Thread: I got bit by that darn GEQO setting again...

I got bit by that darn GEQO setting again...

From
Mike Mascari
Date:
I know Tom would like a definitive and thorough testing to determine the
proper GEQO threshold limit , and that is the right thing to do, of course.

But just as a quick notice to those upgrading from 7.3 to 7.4 with fully
normalized databases requiring > 11 joins, the GEQO setting can be a
killer...

How about a TIP:

"For large number of joins, test whether the GEQO settings are right for
you"

Mike Mascari



Re: I got bit by that darn GEQO setting again...

From
Tom Lane
Date:
Mike Mascari <mascarm@mascari.com> writes:
> But just as a quick notice to those upgrading from 7.3 to 7.4 with fully
> normalized databases requiring > 11 joins, the GEQO setting can be a
> killer...

Uh ... dare I ask whether you think it's too high?  Or too low?
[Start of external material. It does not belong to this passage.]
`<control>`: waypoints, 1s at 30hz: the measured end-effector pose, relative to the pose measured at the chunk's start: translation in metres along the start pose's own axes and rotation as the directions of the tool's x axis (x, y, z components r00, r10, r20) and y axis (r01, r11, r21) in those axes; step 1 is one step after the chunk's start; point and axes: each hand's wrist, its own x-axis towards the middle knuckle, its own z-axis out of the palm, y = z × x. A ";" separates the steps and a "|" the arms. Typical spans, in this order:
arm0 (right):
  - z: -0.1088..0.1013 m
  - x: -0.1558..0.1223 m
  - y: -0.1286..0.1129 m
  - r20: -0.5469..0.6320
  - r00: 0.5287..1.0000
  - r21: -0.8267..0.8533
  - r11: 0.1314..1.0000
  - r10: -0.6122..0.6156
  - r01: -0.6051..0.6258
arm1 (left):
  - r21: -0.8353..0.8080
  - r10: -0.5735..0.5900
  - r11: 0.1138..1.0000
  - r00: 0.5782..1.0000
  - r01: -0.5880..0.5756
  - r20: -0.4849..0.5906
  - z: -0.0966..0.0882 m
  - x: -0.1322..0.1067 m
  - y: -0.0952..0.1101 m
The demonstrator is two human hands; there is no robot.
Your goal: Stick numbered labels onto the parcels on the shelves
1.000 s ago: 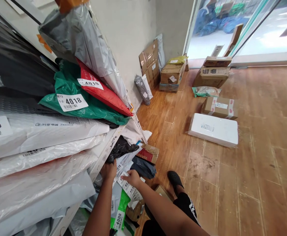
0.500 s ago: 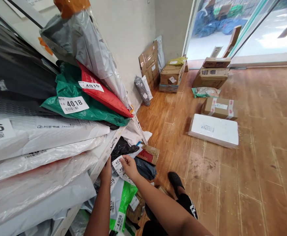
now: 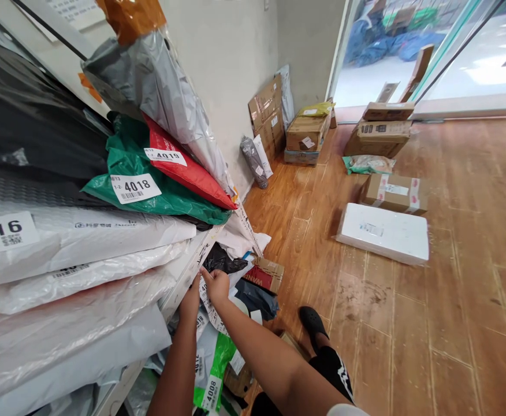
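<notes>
Low in the centre of the frame, the left hand (image 3: 189, 300) meets the shelf edge (image 3: 194, 261); its fingers are mostly hidden, so their opening and hold cannot be told. Against it, the right hand (image 3: 217, 286) has thumb and forefinger drawn together on one strip of number labels (image 3: 212, 314), its top covered by that hand and its digits barely legible. One black bag (image 3: 224, 261) lies behind, partly covered. At the left edge, one parcel label (image 3: 5, 231) is cut off. Upper left, two labelled parcels overlap: one green (image 3: 183, 207), one red (image 3: 198, 178). One white box (image 3: 383, 232) lies right of centre.
</notes>
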 end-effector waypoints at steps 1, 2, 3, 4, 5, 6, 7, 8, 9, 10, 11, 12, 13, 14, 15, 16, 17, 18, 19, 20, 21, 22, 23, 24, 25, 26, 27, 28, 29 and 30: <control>-0.001 0.000 0.002 0.032 0.999 0.008 1.000 -0.004 0.004 | 0.008 -0.022 1.000 1.000 0.022 -0.007 0.000 0.000 0.004; -0.002 0.000 0.004 0.067 0.998 0.024 1.000 -0.012 0.011 | 0.018 -0.053 0.998 0.999 0.053 -0.005 0.000 0.001 0.008; -0.004 0.000 0.006 0.100 0.995 0.041 0.999 -0.018 0.014 | 0.030 -0.086 0.996 0.996 0.085 0.005 0.001 0.001 0.012; -0.006 0.000 0.008 0.122 0.992 0.054 0.998 -0.020 0.014 | 0.041 -0.116 0.993 0.993 0.115 0.020 0.002 0.001 0.015; -0.007 0.000 0.010 0.131 0.991 0.056 0.998 -0.015 0.008 | 0.048 -0.145 0.988 0.989 0.144 0.030 0.003 0.001 0.018; -0.009 -0.001 0.011 0.127 0.992 0.048 0.999 -0.009 0.003 | 0.054 -0.172 0.984 0.985 0.170 0.033 0.005 0.001 0.019; -0.010 -0.002 0.013 0.112 0.994 0.036 0.999 -0.004 0.000 | 0.057 -0.197 0.979 0.980 0.195 0.028 0.006 0.002 0.021; -0.012 -0.003 0.015 0.097 0.995 0.025 1.000 0.007 -0.009 | 0.064 -0.221 0.973 0.975 0.220 0.024 0.008 0.003 0.022; -0.014 -0.004 0.018 0.082 0.996 0.014 1.000 0.025 -0.027 | 0.073 -0.242 0.968 0.970 0.240 0.018 0.008 0.004 0.023; -0.017 -0.005 0.023 0.066 0.997 0.003 0.999 0.049 -0.049 | 0.082 -0.260 0.963 0.966 0.258 0.011 0.008 0.005 0.023; -0.021 -0.006 0.030 0.054 0.996 -0.004 0.997 0.075 -0.075 | 0.091 -0.276 0.957 0.961 0.274 0.004 0.007 0.007 0.024; -0.028 -0.007 0.038 0.047 0.994 0.009 0.995 0.098 -0.099 | 0.101 -0.289 0.952 0.957 0.288 -0.005 0.005 0.007 0.025; -0.036 -0.006 0.047 0.046 0.992 0.040 0.992 0.115 -0.117 | 0.110 -0.299 0.948 0.954 0.298 -0.017 0.002 0.007 0.026; -0.046 -0.004 0.057 0.052 0.991 0.085 0.988 0.122 -0.126 | 0.118 -0.308 0.944 0.951 0.309 -0.030 -0.001 0.005 0.029; -0.058 -0.001 0.065 0.061 0.991 0.139 0.982 0.117 -0.125 | 0.127 -0.320 0.938 0.946 0.323 -0.047 -0.003 0.001 0.033; -0.072 0.003 0.073 0.077 0.991 0.189 0.974 0.108 -0.121 | 0.137 -0.340 0.928 0.938 0.347 -0.071 -0.005 -0.006 0.038; -0.085 0.009 0.077 0.094 0.991 0.231 0.966 0.098 -0.118 | 0.148 -0.364 0.914 0.925 0.377 -0.108 -0.005 -0.014 0.045; -0.099 0.017 0.080 0.111 0.990 0.261 0.959 0.088 -0.114 | 0.161 -0.377 0.902 0.913 0.401 -0.158 -0.003 -0.024 0.053; -0.111 0.025 0.079 0.130 0.988 0.281 0.953 0.079 -0.113 | 0.173 -0.358 0.903 0.912 0.393 -0.202 0.001 -0.034 0.064; -0.121 0.034 0.077 0.151 0.986 0.304 0.946 0.070 -0.114 | 0.183 -0.299 0.922 0.928 0.341 -0.224 0.007 -0.044 0.075; -0.129 0.043 0.073 0.175 0.983 0.327 0.938 0.060 -0.116 | 0.187 -0.202 0.952 0.956 0.242 -0.211 0.015 -0.051 0.088; -0.136 0.052 0.067 0.201 0.978 0.347 0.930 0.050 -0.119 | 0.175 -0.089 0.978 0.983 0.117 -0.162 0.024 -0.055 0.101; -0.140 0.061 0.061 0.228 0.973 0.364 0.923 0.038 -0.122 | 0.150 0.003 0.989 0.995 0.012 -0.095 0.034 -0.055 0.113; -0.142 0.070 0.055 0.255 0.967 0.375 0.919 0.026 -0.124 | 0.126 0.035 0.991 0.999 -0.033 -0.017 0.044 -0.051 0.123; -0.143 0.078 0.050 0.281 0.960 0.382 0.916 0.011 -0.123 | 0.118 0.008 0.993 0.998 -0.014 0.056 0.053 -0.043 0.132; -0.142 0.086 0.045 0.305 0.952 0.383 0.916 -0.004 -0.119 | 0.138 -0.072 0.989 0.992 0.057 0.107 0.061 -0.032 0.138; -0.140 0.093 0.040 0.326 0.945 0.380 0.918 -0.018 -0.114 | 0.172 -0.162 0.976 0.976 0.136 0.149 0.067 -0.018 0.141; -0.136 0.100 0.036 0.346 0.938 0.372 0.922 -0.030 -0.108 | 0.204 -0.231 0.960 0.956 0.193 0.179 0.071 -0.005 0.142; -0.132 0.106 0.032 0.365 0.930 0.359 0.928 -0.038 -0.103 | 0.230 -0.273 0.947 0.939 0.224 0.208 0.074 0.008 0.141; -0.127 0.112 0.029 0.381 0.924 0.342 0.934 -0.040 -0.100 | 0.244 -0.286 0.943 0.929 0.228 0.237 0.075 0.018 0.139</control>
            regards, tom lane

Re: I got bit by that darn GEQO setting again...

From
David Helgason
Date:
> Mike Mascari <mascarm@mascari.com> writes:
>> But just as a quick notice to those upgrading from 7.3 to 7.4 with
>> fully
>> normalized databases requiring > 11 joins, the GEQO setting can be a
>> killer...
>
> Uh ... dare I ask whether you think it's too high?  Or too low?

Just a data point: With a fresh 7.4 and

    geqo=on
    geqo_threshold=11
    geqo_generations=0
    geqo_effort=1
    geqo_pool_size=0
    geqo_selection_bias=2

a 12 table join was taking a whole second to plan until I manually
connected the tables (now it's in the order of a few ms).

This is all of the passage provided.